**To do:** Below are the records. State how many of their lines contain "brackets", with nothing else.
### Record set
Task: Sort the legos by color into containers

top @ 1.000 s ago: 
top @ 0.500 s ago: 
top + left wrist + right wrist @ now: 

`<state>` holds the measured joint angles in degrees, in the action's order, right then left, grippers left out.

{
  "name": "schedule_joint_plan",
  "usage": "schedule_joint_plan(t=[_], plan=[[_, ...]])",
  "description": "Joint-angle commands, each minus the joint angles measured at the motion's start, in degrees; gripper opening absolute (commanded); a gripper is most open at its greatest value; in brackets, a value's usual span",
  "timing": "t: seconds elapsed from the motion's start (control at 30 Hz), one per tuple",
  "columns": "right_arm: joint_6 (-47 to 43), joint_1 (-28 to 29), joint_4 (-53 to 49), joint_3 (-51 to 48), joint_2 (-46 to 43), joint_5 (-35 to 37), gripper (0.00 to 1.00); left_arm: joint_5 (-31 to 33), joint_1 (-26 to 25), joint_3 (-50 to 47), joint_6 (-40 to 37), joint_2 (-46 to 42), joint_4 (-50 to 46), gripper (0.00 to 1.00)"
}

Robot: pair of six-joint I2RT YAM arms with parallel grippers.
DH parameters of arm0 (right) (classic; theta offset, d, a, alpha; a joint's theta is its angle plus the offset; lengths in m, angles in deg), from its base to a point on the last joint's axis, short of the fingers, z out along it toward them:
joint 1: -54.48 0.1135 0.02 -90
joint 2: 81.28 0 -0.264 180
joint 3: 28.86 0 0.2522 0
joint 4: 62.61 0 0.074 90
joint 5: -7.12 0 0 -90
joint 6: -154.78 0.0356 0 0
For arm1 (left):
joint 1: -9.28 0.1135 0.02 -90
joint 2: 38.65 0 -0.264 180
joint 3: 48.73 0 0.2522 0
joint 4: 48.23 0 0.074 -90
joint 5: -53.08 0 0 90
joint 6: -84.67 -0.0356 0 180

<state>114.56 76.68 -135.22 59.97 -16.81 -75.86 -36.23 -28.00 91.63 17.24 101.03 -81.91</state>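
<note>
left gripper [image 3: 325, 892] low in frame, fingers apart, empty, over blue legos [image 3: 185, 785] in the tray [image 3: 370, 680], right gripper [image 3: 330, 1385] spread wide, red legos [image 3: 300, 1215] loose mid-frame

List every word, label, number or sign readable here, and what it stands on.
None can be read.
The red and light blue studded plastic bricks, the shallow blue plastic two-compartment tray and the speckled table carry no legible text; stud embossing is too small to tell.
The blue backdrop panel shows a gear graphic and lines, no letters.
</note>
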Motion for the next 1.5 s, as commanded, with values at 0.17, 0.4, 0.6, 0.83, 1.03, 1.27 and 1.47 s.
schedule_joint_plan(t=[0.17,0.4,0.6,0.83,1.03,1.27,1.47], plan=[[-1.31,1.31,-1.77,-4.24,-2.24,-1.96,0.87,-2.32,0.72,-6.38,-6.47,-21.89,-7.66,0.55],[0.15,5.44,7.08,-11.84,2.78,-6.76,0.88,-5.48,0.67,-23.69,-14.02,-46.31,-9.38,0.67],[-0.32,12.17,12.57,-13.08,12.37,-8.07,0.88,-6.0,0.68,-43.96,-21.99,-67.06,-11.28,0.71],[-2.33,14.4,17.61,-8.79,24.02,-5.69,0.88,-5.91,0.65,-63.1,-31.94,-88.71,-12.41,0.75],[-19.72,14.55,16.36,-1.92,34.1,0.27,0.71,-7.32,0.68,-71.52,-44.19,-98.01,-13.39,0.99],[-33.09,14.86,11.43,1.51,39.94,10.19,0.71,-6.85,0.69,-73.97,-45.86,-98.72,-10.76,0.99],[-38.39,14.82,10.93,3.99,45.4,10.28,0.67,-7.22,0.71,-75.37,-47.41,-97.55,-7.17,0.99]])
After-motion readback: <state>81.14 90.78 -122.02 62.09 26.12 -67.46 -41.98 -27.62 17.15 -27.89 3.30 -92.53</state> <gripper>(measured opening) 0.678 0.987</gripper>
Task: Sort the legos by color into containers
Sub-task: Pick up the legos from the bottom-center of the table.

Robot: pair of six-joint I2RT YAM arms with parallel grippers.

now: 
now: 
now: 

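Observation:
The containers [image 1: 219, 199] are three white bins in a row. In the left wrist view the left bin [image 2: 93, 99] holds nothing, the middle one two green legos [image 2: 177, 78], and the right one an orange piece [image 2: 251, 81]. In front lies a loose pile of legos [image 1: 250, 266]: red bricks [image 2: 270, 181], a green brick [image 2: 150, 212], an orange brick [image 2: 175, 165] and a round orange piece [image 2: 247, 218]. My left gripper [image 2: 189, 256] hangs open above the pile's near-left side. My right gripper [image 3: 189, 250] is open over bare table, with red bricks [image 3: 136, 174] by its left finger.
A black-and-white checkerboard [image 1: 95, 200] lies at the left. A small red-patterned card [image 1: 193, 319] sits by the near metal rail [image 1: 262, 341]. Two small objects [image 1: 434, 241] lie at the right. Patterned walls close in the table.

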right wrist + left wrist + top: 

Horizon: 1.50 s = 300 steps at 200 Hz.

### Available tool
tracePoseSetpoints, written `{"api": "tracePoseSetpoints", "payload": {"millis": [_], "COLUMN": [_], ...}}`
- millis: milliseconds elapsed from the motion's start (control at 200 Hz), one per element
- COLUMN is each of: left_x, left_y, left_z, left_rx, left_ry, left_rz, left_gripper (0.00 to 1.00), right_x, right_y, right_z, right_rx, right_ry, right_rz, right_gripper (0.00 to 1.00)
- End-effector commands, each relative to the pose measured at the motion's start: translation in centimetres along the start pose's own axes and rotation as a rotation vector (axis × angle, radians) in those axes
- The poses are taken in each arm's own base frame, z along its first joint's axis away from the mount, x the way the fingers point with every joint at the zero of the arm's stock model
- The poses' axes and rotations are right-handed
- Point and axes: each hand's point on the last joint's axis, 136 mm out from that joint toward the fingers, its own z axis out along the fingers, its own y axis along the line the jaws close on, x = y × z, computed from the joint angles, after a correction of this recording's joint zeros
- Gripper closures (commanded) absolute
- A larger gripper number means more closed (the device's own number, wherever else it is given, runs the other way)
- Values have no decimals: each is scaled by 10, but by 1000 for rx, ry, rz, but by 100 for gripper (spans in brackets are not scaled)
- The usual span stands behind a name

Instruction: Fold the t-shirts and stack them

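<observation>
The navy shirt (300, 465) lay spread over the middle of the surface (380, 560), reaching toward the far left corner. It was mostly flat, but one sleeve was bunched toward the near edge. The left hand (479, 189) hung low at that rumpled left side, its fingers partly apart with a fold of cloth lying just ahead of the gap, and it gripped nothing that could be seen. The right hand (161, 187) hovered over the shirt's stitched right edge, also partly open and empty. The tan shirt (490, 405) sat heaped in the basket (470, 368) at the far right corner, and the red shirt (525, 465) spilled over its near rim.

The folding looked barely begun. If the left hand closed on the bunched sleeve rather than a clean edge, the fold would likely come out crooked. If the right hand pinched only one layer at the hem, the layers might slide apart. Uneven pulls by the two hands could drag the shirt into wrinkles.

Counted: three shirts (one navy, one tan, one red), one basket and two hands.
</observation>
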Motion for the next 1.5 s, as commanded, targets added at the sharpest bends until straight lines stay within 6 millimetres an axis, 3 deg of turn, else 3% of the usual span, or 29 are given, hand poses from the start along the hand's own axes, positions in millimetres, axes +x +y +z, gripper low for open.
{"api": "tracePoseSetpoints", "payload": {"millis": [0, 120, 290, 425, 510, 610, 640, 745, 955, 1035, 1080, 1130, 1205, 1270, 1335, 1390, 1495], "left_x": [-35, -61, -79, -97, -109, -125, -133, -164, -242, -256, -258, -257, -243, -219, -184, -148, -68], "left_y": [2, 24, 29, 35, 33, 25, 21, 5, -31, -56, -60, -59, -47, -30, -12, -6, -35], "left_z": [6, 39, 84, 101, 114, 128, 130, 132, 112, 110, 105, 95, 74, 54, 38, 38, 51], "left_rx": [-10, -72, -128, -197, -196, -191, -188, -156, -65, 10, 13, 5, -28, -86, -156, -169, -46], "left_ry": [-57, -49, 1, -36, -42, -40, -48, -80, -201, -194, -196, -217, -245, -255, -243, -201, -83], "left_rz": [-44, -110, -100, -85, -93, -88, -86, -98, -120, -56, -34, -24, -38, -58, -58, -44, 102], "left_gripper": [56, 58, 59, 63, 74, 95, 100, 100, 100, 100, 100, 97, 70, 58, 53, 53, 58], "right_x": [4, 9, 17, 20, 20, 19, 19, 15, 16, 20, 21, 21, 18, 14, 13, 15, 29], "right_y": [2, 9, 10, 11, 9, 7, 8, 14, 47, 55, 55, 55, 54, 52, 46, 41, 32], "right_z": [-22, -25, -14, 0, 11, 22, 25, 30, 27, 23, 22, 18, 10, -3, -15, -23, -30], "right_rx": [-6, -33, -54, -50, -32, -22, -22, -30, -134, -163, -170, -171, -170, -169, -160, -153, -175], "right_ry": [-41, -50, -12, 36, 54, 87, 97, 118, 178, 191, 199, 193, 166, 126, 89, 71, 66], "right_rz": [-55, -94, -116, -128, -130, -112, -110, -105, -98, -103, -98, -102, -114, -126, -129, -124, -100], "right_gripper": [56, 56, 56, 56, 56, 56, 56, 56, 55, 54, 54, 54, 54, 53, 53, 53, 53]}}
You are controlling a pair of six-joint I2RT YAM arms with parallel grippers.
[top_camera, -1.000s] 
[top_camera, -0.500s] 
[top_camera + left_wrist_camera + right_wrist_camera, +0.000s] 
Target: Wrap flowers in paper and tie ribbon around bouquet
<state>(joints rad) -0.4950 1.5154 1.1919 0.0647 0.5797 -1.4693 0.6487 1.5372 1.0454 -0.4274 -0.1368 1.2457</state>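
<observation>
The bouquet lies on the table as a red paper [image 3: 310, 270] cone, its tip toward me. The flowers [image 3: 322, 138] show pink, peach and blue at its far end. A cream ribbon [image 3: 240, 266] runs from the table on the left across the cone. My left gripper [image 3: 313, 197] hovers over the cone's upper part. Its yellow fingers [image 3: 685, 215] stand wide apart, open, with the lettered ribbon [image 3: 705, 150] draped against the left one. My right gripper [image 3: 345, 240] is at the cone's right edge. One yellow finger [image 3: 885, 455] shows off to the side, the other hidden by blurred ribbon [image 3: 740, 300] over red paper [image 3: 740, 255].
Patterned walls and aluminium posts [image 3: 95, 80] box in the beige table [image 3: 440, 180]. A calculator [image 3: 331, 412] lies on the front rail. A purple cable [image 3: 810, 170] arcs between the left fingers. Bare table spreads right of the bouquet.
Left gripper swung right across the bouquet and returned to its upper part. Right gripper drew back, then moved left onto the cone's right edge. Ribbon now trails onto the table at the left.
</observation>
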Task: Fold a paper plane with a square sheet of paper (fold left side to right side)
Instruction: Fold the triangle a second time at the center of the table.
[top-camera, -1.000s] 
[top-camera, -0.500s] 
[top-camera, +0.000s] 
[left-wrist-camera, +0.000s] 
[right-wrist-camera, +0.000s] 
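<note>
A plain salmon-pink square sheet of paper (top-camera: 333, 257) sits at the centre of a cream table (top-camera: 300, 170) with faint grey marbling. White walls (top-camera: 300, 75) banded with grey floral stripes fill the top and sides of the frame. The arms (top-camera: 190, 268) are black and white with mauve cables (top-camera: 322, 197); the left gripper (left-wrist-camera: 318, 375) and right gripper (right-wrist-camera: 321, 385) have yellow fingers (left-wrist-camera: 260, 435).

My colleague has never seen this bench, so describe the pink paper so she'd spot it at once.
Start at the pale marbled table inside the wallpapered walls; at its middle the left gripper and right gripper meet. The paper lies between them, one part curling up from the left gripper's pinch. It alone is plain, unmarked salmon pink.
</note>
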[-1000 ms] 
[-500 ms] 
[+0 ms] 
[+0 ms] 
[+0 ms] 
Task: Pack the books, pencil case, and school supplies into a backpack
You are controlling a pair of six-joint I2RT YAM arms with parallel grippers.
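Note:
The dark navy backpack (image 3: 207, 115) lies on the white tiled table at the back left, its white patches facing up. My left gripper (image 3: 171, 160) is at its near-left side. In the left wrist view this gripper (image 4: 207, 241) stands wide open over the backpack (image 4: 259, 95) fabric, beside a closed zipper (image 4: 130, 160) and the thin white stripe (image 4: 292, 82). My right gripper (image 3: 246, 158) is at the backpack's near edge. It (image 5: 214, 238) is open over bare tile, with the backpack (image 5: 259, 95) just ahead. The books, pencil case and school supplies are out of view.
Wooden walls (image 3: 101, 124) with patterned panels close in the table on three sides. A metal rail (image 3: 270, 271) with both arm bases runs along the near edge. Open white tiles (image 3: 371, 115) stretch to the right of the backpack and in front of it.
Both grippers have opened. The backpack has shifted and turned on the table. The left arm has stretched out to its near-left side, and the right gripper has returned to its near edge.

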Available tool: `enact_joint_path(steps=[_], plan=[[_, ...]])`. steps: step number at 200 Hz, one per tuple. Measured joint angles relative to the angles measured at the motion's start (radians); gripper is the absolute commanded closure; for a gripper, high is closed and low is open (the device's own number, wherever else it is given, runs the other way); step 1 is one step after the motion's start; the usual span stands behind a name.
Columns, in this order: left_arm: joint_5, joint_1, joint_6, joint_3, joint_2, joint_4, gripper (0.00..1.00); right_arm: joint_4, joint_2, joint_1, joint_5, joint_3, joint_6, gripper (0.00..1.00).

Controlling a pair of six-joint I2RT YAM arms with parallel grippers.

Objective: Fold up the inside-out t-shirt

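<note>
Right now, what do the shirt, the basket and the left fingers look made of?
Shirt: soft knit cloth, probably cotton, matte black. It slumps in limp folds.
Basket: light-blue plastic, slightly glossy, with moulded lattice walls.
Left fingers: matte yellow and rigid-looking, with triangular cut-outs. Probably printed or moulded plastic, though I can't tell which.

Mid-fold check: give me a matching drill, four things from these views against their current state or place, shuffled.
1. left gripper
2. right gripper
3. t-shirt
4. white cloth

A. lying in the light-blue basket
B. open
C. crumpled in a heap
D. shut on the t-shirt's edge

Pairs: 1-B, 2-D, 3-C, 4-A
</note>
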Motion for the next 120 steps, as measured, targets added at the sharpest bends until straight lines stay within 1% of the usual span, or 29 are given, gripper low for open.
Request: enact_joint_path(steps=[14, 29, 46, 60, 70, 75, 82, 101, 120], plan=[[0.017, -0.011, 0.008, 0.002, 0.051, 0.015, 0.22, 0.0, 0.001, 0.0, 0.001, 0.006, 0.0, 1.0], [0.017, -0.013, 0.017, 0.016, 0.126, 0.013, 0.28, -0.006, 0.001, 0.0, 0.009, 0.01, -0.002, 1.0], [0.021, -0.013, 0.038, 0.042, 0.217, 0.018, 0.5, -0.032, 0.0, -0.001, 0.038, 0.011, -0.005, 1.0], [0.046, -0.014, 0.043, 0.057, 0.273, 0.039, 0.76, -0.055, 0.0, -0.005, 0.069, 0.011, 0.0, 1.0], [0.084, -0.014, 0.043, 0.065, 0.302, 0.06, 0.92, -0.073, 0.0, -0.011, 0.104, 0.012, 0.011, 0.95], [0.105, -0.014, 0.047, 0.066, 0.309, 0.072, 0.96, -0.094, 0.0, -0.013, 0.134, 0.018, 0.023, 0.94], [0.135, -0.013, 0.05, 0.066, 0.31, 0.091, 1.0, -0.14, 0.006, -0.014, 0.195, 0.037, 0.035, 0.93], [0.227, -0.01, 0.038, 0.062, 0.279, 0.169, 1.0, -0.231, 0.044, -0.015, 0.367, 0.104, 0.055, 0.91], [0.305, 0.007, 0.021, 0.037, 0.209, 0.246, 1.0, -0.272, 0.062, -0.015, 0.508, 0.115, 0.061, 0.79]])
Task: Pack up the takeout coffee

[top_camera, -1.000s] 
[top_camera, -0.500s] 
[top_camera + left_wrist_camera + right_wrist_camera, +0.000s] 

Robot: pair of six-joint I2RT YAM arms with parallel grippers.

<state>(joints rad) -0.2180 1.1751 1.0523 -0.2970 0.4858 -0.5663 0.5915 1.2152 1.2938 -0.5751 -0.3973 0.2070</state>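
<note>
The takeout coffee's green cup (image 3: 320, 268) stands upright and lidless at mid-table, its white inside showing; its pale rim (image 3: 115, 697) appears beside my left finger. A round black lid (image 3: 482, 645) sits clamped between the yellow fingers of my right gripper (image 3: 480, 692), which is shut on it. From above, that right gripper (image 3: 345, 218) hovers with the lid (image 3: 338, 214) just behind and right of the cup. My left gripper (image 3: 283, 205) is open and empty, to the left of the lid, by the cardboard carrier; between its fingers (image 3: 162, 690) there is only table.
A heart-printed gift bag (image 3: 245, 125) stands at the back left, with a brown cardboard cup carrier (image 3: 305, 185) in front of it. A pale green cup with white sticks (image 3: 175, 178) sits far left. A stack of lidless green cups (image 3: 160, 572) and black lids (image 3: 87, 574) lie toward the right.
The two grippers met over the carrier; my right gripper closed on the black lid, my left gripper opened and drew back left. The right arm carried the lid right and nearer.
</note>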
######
**Response to this task:** 2